Анализируя принцип работы разных программ, можно выделить 3 основных типа:
Это примитивный вариант технологии, который активно используется бизнесом. Таких ботов чаще всего создают с помощью конструкторов. Разработчик прописывает сценарий диалога с пользователем. На каждом этапе человеку предлагают выбрать один из вариантов. Пример сценария: «Начать» — «Заказ» — «Узнать статус заказа».
Если нужного решения нет, то программа предлагает связаться с оператором. Простые боты, основанные на правилах, часто встречаются в Telegram и других мессенджерах, на сайтах, в соцсетях. Данная технология все еще популярна, но из-за ее ограниченности (например, отсутствия возможности выйти за рамки прописанного сценария, понимать сложные и косвенные вопросы) крупный бизнес все чаще выбирает второй тип чат-ботов.
- Созданные на базе искусственного интеллекта
Это более совершенный вид виртуальных ассистентов. При их создании разработчики используют модели NLU, технологии синтеза и распознавания речи. В основу данных ИИ-решений закладывают нейронные сети, способные обучаться, т. е. автоматически настраивать собственные алгоритмы для повышения точности и качества ответов.
Данную технологию использует преимущественно крупный бизнес, который обрабатывает 10 000 обращений ежемесячно. Если у компании меньший объем сообщений, то их можно обработать с помощью операторов для общения с клиентами и чат-ботов без ИИ для обработки типовых обращений. Например, клиентами AutoFAQ являются
МВидео-Эльдорадо,
МТС, РУСАЛ.
Несмотря на сложность технологии, такие чат-боты постепенно набирают популярность. Компания Gartner считает, что к 2025 году приблизительно 80% компаний, занимающихся клиентской поддержкой, будут использовать ИИ. Такие перспективы — следствие экономической эффективности. Согласно опыту внедрения AutoFAQ, компании снижают расходы на сумму до 4,5 млн рублей ежегодно на каждые 10 сотрудников.
- Чат-боты, основанные на генеративном ИИ
Это продвинутые программы, которые имитируют человеческое общение. Они получают информацию от пользователя с помощью технологии NLU определяют намерение, а затем ищут информацию по теме в базе знаний. После анализа информации программа генерирует «живой» ответ в реальном времени. Завершив диалог, чат-бот приступает к анализу диалога и сохраняет информацию для самообучения. Благодаря такому механизму работы ИИ постоянно самосовершенствуется без постоянного контроля со стороны разработчика.

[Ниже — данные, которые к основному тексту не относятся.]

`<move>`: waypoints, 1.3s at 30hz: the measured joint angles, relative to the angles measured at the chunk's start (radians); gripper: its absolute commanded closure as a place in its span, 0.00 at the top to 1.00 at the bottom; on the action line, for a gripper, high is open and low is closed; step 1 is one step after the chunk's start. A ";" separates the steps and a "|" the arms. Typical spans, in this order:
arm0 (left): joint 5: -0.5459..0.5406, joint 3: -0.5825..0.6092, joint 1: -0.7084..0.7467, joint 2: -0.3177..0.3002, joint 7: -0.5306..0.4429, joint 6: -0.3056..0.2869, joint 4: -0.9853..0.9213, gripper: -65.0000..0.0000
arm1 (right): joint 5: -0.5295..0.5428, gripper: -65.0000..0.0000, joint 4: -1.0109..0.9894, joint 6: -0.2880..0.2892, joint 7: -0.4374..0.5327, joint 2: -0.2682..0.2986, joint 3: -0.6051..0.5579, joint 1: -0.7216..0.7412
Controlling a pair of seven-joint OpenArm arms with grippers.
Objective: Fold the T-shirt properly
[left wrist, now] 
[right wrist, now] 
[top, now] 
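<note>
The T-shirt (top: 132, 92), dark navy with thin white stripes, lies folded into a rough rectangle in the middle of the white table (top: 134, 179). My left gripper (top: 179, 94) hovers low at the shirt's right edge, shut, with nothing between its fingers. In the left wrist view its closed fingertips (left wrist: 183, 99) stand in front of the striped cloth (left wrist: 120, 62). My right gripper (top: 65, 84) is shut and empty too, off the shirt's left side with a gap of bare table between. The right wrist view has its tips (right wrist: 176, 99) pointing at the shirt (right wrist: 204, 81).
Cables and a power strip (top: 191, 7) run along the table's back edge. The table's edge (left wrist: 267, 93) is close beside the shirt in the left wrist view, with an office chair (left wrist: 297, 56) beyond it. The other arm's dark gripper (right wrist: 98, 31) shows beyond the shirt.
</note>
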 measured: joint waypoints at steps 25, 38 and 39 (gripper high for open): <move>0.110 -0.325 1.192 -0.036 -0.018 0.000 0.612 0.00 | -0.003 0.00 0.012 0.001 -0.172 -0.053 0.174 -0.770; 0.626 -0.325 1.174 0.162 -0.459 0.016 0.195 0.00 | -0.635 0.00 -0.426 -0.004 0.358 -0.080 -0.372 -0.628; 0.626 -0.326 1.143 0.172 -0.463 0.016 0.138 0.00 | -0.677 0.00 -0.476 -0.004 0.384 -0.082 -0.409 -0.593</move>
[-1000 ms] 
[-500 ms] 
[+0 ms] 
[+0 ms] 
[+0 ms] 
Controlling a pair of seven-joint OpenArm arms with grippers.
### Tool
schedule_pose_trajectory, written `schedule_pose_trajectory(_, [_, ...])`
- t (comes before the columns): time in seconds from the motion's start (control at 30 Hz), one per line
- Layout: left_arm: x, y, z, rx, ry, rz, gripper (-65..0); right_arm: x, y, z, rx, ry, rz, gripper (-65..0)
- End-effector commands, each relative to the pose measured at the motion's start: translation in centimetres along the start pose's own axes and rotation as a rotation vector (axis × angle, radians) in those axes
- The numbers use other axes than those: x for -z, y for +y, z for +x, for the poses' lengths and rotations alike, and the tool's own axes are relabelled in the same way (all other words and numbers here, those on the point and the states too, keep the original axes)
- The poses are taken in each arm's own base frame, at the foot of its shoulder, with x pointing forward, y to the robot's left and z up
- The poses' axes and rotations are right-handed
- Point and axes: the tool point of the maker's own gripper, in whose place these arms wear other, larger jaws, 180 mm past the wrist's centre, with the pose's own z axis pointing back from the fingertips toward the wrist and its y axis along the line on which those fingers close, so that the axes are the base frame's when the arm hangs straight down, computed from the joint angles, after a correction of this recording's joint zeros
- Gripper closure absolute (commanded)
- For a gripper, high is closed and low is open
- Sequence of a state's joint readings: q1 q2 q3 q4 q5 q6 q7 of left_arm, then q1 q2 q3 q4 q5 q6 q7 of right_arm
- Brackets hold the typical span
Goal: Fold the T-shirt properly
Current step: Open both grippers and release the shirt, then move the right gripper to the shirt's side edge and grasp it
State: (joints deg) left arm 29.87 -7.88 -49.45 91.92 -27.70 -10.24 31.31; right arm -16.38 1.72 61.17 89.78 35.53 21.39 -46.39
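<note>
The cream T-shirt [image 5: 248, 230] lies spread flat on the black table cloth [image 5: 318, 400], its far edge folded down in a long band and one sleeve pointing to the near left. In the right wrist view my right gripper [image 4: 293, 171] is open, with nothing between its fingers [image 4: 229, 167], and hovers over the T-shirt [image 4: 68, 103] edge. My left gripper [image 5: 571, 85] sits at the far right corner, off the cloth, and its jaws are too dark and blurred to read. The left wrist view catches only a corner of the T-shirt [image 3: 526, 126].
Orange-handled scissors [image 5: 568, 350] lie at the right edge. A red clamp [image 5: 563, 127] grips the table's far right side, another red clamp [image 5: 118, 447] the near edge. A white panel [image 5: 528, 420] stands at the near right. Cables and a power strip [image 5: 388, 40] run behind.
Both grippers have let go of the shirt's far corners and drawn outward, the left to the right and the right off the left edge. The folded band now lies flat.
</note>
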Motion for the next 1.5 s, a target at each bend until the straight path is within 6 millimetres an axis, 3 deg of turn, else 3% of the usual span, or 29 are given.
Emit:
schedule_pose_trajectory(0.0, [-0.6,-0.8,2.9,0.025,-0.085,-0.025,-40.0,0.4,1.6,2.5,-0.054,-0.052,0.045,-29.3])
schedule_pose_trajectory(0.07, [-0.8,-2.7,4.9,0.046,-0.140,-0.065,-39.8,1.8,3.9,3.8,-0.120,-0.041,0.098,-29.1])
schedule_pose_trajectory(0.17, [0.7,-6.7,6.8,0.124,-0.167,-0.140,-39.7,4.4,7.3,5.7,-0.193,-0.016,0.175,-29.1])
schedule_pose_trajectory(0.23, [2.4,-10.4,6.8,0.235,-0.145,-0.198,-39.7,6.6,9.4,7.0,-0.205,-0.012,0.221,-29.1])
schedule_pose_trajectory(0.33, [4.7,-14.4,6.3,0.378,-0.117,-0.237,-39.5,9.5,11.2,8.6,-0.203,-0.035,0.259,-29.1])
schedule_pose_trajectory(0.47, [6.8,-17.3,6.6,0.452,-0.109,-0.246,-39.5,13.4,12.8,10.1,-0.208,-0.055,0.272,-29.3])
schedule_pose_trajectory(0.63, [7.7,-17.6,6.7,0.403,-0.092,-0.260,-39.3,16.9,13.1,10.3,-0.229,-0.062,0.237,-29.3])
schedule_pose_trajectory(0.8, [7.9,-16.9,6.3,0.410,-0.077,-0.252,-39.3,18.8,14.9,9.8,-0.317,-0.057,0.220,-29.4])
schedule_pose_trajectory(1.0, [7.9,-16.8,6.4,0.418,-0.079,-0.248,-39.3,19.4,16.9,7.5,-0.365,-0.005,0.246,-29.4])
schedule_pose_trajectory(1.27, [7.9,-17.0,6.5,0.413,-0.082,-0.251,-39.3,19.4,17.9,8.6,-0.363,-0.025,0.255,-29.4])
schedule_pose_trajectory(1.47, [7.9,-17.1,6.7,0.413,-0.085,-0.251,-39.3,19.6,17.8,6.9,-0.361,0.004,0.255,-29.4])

Пример такого решения для бизнеса — AutoFAQ Xplain. AI-ассистент анализирует корпоративную информацию и предоставляет ёмкий ответ на вопрос с указанием ссылок на источники информации для подробного изучения при необходимости. ИИ способен объединять информацию из разных источников в один ответ, выполнять анализ и т. д. При этом он учитывает уровни доступа и не разглашает секретные данные. Например, клиент не сможет познакомиться с финансовыми отчетами.